Sur le mur sombre du parc se silhouette confusément une forme indécise.

Les yeux de Parju peu à peu se sont habitués à l’obscurité.

Plus de doute maintenant, un individu s’apprête à escalader la clôture.

– J’te tiens, bougre de galvaudeux ! s’écrie Parju, un peu trop tôt d’ailleurs.

D’un bond, telle la panthère de Java, il se rue sur l’homme, mais sans grand profit immédiat, car ledit galvaudeux a déjà offert au garde champêtre, et cela en moins de temps qu’il n’en faut pour l’écrire, le spectacle gratuit de trente-six mille chandelles, spectacle agrémenté de quelques exercices de souplesse et de force, comme disent les programmes de cirques forains.

Après quoi le mystérieux personnage croit devoir se retirer sans attendre la manifestation, toujours flatteuse pourtant, de quelques bis.

Quand Parju revint à lui, il était trop tard pour poursuivre celui qu’il avait traité un peu sévèrement de galvaudeux, car si l’homme courait encore (hypothèse vraisemblable), il devait être loin, et dans quelle direction ? Allez donc chercher.

Le modeste serviteur de l’ordre public demeurait cloué sur place, en proie à la plus vive humiliation de sa carrière.

Avoir été rossé, oh ! la chose ne comptait pas ! Un soldat est-il déshonoré pour être blessé au jeu ? Mais le grave c’est, ayant empoigné un délinquant, de le lâcher sans seulement prendre son signalement.

Si rapide, en effet, s’était exécuté le conflit, que Parju n’aurait, en bonne conscience, pu indiquer, même vaguement, l’aspect physique de son bonhomme.

(Quand je dis bonhomme, vous m’entendez.) Grand ou maigre ? Blond ou brun ? Ténor ou baryton ?

Cruelle énigme !

Et puis... mais Parju ne pouvait consentir à croire que vraiment...

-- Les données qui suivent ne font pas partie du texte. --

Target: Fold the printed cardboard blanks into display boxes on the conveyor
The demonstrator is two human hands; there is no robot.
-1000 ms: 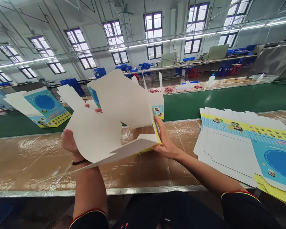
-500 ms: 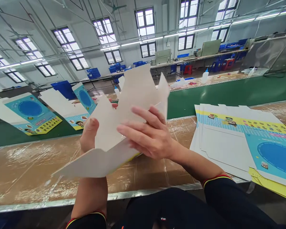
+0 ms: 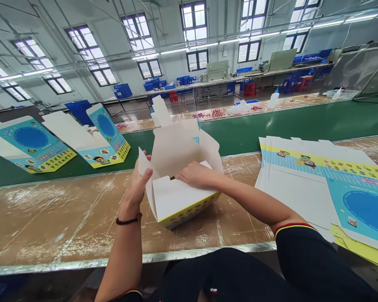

... Il faisait trop noir pour chercher par terre... mais il reviendrait dès le petit jour... oh ! non, il la retrouverait... non, le bon Dieu ne permettrait pas une telle horreur !

Et puis – disons-le, car il importe qu’on le sache – honte des hontes ; humiliation suprême ! Parju venait de s’apercevoir que sa plaque de garde champêtre avait été arrachée dans la lutte.

Sa plaque, emblème de l’ordre ! Un garde champêtre qui perd sa plaque, n’est-ce pas un régiment auquel on ravit son drapeau ?

La sueur de l’opprobre perlait à grosses gouttes sur le front blême de Parju.

– Mais non, s’essuya-t-il avec sa manche. ELLE est tombée par terre. Je vais LA retrouver tout à l’heure, au lever du soleil.

Rentré chez lui, il y trouva une mère Parju de réveil maussade, beaucoup plus outrée des déchirures à la blouse que des meurtrissures au visage, et – triste à constater ! mais les femmes sont ainsi – profondément insoucieuses de l’accroc survenu à l’honneur de son mari.